What to do:
Your answer should consist of every line from the records that holds the string "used".
----
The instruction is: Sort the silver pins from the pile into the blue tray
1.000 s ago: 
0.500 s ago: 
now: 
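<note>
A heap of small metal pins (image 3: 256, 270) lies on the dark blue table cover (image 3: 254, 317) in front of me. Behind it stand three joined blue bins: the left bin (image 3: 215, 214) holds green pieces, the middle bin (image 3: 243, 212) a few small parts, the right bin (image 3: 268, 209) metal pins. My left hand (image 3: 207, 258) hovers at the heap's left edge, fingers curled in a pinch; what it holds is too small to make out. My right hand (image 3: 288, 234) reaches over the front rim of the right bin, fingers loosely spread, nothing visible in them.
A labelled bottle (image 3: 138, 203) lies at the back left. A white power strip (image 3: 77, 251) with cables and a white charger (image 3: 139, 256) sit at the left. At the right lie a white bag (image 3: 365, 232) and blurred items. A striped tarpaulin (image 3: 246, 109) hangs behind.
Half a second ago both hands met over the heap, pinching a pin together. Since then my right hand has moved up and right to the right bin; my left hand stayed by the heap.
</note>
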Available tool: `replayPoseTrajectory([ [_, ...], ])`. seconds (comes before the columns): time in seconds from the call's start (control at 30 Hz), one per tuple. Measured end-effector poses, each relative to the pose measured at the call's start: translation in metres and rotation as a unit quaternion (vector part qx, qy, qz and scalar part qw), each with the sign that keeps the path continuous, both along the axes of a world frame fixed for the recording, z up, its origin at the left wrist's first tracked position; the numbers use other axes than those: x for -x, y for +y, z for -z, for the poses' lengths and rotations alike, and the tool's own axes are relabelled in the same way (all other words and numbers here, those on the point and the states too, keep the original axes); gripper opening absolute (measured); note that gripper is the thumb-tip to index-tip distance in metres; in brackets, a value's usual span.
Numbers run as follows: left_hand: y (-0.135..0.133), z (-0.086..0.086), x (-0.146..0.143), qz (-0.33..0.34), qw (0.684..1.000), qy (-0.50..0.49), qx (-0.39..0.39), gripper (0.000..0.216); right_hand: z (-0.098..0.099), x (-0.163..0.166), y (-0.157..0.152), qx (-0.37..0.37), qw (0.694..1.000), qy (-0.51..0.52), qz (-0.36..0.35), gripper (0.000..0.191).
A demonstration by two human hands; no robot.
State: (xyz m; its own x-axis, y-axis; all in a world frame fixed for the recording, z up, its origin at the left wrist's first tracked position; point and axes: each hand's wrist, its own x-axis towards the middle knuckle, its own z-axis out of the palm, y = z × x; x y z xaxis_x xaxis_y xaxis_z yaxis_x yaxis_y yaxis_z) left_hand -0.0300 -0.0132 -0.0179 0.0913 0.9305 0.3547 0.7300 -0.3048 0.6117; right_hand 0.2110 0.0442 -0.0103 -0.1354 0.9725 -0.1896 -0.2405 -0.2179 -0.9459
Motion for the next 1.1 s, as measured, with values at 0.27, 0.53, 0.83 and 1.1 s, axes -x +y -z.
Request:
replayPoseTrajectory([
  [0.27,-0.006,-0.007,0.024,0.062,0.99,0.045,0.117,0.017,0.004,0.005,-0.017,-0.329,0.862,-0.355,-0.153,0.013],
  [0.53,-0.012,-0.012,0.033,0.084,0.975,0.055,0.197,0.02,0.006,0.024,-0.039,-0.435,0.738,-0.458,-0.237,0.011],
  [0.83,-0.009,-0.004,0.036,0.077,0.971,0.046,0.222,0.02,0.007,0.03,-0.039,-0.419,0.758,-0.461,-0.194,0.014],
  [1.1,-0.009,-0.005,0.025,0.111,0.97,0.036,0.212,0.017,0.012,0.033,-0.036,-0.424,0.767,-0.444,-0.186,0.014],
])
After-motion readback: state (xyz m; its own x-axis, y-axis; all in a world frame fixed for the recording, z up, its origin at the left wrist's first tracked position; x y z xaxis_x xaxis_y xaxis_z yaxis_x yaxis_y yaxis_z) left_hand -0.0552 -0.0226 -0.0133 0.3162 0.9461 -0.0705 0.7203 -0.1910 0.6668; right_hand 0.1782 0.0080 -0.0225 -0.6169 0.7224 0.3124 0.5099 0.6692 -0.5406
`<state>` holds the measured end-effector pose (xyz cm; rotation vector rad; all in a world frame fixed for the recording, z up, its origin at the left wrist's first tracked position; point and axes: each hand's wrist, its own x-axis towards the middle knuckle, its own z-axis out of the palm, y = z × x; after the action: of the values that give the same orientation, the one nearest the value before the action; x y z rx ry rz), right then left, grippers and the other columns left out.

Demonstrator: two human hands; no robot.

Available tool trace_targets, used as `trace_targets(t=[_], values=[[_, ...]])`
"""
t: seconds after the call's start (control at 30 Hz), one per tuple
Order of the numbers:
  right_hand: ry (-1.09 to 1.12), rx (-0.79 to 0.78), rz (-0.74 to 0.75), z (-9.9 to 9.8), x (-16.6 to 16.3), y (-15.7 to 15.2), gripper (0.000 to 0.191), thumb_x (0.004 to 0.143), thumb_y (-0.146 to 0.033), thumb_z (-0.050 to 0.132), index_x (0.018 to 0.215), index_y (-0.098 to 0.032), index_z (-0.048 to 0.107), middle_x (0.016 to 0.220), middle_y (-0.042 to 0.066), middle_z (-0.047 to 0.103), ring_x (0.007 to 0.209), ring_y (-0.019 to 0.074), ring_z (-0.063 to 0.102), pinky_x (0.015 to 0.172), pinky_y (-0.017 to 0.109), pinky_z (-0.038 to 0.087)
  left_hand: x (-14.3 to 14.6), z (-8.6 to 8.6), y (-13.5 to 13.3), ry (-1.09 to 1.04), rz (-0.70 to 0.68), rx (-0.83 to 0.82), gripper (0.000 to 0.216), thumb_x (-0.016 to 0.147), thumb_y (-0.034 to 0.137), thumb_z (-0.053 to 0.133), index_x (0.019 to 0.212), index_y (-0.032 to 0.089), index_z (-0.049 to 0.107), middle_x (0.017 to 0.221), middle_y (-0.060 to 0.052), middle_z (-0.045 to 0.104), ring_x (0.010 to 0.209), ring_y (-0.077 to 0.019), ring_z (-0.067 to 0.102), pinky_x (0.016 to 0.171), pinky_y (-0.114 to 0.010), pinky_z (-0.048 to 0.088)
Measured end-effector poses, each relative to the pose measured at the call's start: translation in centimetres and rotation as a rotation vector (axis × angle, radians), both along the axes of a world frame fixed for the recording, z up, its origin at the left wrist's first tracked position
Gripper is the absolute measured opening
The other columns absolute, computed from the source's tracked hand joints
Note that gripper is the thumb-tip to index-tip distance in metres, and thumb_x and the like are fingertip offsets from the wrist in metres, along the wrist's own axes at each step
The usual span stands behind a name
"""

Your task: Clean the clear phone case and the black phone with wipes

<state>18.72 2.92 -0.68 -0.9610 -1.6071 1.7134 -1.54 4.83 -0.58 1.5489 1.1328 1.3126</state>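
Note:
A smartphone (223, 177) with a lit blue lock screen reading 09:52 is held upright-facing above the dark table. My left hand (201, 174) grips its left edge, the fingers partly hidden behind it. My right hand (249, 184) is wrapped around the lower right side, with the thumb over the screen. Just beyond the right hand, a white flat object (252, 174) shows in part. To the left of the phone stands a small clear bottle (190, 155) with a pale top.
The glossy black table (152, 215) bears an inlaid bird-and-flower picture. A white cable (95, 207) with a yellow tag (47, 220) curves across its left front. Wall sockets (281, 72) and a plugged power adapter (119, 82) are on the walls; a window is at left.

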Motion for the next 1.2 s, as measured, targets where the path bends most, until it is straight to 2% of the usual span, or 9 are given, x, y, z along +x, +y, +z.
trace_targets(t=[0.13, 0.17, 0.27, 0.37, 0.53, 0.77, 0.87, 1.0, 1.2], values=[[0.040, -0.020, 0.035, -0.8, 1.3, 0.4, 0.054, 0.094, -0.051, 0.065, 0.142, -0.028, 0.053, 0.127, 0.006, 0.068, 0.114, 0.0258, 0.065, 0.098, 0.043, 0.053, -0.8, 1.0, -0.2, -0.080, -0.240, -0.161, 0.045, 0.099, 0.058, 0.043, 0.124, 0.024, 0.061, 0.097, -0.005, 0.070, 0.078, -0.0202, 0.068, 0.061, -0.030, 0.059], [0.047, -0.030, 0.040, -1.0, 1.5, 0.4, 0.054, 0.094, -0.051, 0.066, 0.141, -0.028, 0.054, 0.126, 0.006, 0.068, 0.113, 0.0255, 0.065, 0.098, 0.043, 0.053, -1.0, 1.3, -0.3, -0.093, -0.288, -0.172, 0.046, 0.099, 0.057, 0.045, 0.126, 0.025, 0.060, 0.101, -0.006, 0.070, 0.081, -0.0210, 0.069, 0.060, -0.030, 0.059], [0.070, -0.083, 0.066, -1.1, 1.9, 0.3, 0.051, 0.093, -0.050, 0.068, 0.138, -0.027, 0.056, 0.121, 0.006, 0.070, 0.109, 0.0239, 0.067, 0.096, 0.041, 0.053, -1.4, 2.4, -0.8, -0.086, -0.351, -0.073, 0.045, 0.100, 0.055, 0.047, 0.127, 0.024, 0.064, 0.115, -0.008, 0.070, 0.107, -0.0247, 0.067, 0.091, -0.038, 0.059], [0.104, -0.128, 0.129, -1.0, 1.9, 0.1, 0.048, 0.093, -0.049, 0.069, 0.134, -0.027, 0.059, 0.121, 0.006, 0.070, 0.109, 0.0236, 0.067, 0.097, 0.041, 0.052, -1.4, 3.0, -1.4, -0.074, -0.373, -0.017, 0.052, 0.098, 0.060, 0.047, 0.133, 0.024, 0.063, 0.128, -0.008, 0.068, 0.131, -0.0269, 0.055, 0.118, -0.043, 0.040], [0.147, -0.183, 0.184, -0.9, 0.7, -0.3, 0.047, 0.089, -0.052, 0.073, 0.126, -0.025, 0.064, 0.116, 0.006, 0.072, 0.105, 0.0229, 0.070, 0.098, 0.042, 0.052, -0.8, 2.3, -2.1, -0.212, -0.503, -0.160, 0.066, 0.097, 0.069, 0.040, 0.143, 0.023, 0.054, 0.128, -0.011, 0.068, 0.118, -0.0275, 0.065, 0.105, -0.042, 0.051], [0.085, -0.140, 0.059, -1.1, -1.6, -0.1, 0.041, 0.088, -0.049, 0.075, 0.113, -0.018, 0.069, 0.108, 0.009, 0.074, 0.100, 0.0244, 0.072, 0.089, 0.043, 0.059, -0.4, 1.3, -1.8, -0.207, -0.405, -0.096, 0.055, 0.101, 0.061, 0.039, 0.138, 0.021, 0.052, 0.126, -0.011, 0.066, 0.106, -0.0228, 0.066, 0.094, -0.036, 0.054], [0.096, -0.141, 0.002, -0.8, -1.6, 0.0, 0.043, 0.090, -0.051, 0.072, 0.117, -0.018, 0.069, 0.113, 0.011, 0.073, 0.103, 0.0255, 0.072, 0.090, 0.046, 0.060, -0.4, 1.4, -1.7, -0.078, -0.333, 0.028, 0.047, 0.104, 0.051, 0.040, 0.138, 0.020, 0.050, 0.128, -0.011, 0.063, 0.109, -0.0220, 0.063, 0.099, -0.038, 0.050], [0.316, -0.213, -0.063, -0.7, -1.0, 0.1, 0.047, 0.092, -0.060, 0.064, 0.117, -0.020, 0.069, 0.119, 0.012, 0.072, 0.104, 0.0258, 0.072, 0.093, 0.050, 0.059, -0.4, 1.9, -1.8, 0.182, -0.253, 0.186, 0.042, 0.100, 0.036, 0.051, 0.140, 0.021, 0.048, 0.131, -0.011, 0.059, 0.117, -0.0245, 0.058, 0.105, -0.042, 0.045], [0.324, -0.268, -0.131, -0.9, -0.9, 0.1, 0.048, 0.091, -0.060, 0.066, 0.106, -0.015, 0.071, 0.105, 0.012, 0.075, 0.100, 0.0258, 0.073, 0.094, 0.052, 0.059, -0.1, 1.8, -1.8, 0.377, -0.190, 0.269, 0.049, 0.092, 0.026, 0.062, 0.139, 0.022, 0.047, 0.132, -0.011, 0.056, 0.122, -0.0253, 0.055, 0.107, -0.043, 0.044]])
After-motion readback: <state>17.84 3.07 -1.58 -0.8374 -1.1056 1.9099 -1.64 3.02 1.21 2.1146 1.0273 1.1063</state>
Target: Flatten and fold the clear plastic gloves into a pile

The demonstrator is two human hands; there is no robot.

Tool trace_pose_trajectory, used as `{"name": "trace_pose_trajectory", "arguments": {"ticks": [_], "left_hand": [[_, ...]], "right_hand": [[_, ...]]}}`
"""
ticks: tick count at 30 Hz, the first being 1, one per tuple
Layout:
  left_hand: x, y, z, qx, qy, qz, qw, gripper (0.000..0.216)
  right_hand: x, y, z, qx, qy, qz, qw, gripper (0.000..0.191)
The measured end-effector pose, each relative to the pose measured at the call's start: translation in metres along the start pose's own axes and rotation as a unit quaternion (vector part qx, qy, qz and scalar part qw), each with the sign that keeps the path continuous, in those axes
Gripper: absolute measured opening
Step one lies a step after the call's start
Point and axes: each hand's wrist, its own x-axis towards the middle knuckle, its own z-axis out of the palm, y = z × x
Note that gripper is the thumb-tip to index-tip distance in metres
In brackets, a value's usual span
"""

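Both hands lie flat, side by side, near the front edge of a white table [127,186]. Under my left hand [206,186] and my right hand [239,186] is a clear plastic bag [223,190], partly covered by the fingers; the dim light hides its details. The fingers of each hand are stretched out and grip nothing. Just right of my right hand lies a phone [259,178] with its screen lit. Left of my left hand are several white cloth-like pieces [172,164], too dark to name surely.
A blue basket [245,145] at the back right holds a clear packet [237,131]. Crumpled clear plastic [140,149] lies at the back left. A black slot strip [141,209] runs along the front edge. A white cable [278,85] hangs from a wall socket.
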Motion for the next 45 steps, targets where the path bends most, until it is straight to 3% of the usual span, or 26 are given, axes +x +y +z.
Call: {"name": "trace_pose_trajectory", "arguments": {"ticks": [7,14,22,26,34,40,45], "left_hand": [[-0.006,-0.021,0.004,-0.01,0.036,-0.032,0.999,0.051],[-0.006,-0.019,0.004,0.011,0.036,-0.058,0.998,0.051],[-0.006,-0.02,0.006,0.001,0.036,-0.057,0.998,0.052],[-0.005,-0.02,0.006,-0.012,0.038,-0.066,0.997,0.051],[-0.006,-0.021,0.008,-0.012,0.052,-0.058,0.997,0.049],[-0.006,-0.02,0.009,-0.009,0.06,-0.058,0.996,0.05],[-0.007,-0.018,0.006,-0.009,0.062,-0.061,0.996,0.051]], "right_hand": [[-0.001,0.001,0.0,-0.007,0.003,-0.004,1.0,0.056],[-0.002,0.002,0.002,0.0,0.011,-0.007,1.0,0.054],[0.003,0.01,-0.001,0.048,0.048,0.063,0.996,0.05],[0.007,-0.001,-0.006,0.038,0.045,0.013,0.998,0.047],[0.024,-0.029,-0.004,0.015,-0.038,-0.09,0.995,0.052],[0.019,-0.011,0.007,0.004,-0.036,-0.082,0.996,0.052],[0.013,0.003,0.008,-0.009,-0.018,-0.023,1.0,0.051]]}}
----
Answer:
Available tool trace_targets, used as `trace_targets(t=[_], values=[[_, ...]])`
Tool trace_pose_trajectory, used as `{"name": "trace_pose_trajectory", "arguments": {"ticks": [_], "left_hand": [[_, ...]], "right_hand": [[_, ...]]}}`

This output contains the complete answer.